Geek Blight - Using borg for backups

Using borg for backups

Posted on 2020-04-19T13:18Z. Updated on 2020-07-25T19:13Z.

In the last few days I’ve replaced almost all my custom backup scripts with a single one based on Borg. Borg is based on Attic and has been around for a few years. If you didn’t know about it, I highly recommend you look into it.

How to make proper backups

When you read a bit about how to properly create data backups you quickly learn a few things. The first one is that a mirror is not a proper backup. If you have a replica of your data somewhere else and update it frequently so both data sets are exactly the same, you’re not protecting yourself from inadvertently deleting or corrupting what you have. Obviously if you remove something by accident and realize what you’ve done in that very moment, you may be able to get your data back from the mirror.

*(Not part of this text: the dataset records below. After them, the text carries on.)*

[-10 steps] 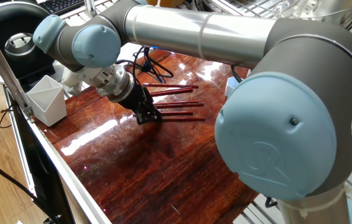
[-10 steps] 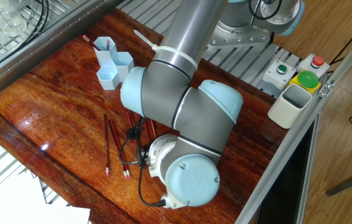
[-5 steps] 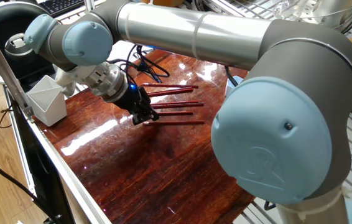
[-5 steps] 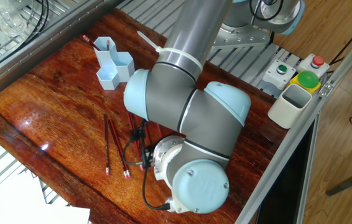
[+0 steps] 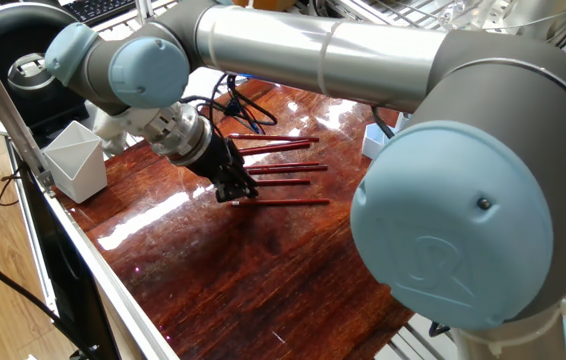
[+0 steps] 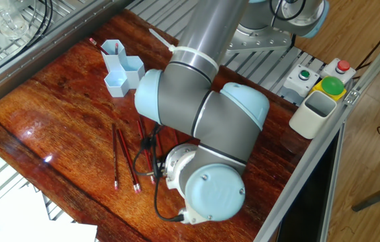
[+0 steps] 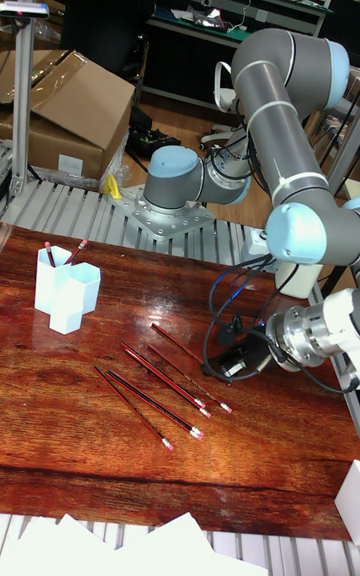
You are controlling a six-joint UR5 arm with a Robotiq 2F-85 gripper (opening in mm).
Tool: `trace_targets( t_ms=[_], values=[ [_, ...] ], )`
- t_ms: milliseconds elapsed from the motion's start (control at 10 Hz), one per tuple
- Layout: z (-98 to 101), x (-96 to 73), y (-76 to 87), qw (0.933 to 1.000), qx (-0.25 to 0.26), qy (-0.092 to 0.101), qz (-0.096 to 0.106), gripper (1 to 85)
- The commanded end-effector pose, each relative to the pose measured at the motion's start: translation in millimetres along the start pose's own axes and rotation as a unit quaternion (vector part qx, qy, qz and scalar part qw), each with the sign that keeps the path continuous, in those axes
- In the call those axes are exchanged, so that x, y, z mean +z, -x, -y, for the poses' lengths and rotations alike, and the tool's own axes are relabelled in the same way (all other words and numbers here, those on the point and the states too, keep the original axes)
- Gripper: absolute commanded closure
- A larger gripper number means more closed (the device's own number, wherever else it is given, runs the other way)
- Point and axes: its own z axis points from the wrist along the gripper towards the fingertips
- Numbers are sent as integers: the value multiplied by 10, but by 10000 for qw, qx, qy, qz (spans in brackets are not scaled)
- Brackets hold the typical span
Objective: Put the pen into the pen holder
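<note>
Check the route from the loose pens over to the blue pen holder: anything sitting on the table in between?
Nothing visible does. Between the pens and the pen holder there is only bare wood. The gripper is down at the pens' near ends, on the far side from the holder.

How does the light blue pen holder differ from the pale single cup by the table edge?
The pen holder is light blue, built of joined hexagonal tubes of differing heights; the pale cup is one angular grey-white vessel. The pen holder already has pens standing in it; the pale cup looks empty. Both stand upright on the wooden table.

white cup (image 5: 73,160), cardboard box (image 7: 75,111) (behind table)
</note>
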Motion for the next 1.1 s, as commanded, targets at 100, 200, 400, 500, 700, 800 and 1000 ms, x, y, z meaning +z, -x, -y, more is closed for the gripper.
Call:
trace_targets(
  t_ms=[100, 200, 400, 500, 700, 800, 1000],
  values=[
    [-186, 107, -53, 9993, -237, 274, 127, 547],
    [-194, 102, -95, 9993, -245, 251, 91, 540],
    [-273, 99, -110, 9993, -256, 249, 75, 530],
    [-299, 117, -91, 9995, -235, 216, 78, 533],
    [-274, 151, -48, 9997, -239, 69, 76, 543],
    [-248, 175, -14, 9996, -257, 9, 96, 543],
    [-223, 190, -7, 9996, -268, -43, 85, 543]
  ],
)
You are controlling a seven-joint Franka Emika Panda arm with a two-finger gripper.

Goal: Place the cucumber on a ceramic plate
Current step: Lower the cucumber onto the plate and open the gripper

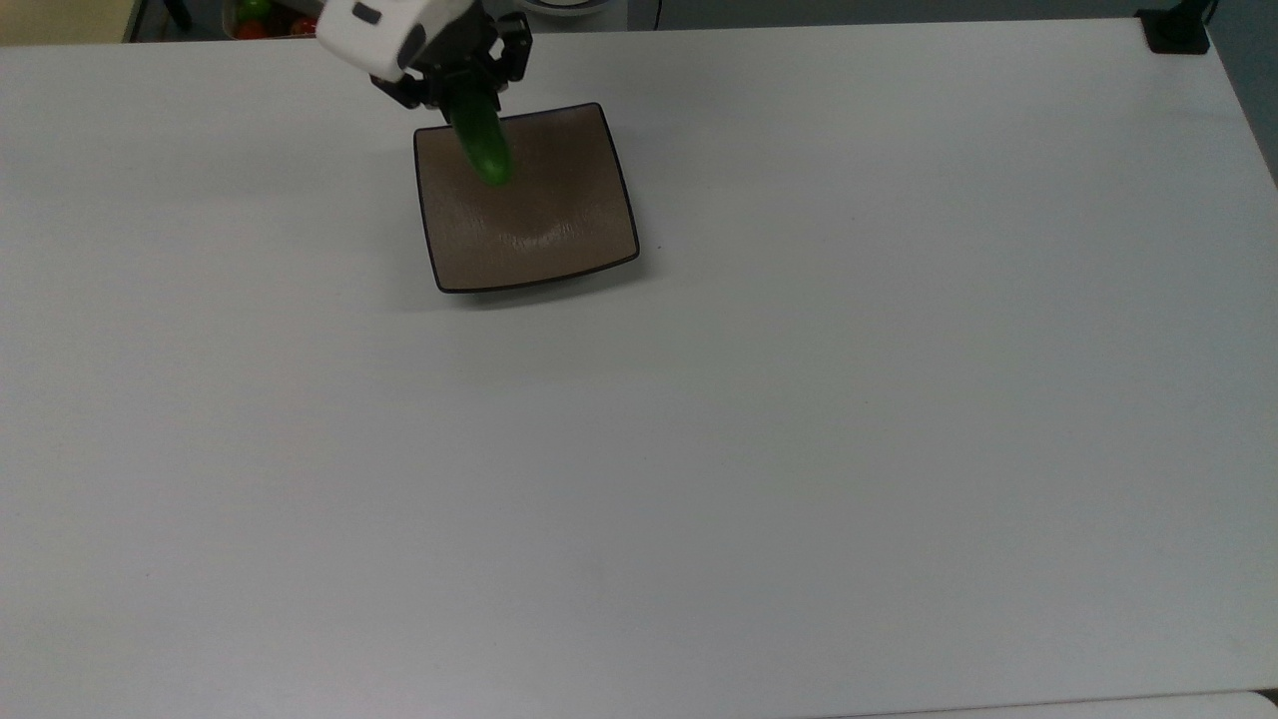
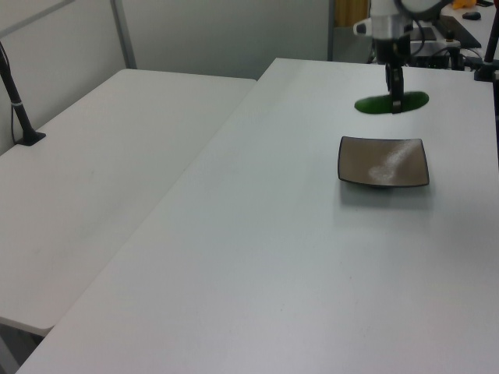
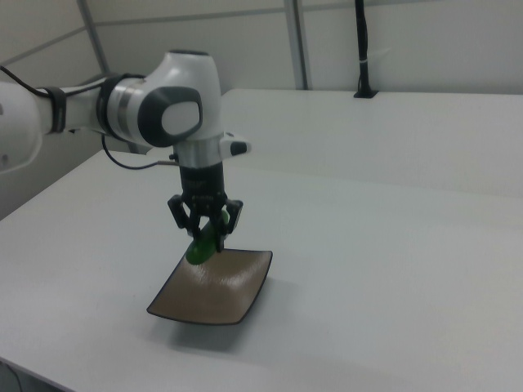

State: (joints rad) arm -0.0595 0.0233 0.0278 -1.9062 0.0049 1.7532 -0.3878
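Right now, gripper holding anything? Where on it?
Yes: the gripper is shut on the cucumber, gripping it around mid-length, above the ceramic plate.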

But if you don’t realize about it until a few days later, when you may have already synchronized your mirror, you’re out of luck. So lesson number one is that backups need to preserve history to some degree, like a version control system does.

The second lesson is that you’ll want to keep backups in one, two or more locations, but you probably want at least one of those locations to be off-site. That is, if you backup your home directory to a second computer in your house, even if you monitor the health status of your primary and backup systems, you’re risking to lose all your data if, say, a fire breaks out in the house.

Given those lessons, one common scheme for creating backups without taking up too much disk space is to use a system that loses granularity over time. For example, you could create a backup archive (say, a tarball) once a week (or daily, if you prefer, but I will use a weekly scheme for this example) and you could preserve the last 4 or 5 archives to cover the whole past month. In addition, for the previous 11 months you preserve one archive for each one and, in addition, for the previous 9 years you preserve at least an archive for each year. With this scheme, using only 24 or 25 archives you can recover up to 10 years of data history if you need to do so, with recent archives providing finer-grained information deltas.

As a matter of fact, before moving to borg I had a relatively simple set of scripts to follow a scheme similar to the one described above.

How to use borg

Borg basically simplifies all of the above so it only takes a few lines in a script to achieve those goals. Borg itself is based on two concepts: repositories and archives. Imagine your backups are simple tarballs which are stored in a known directory somewhere, probably using the backup date as part of the tarball name. With borg, it’s just the same thing with somewhat different names: the directory is called repository and tarballs are called archives (tar comes from tape archive, so it’s not even that different).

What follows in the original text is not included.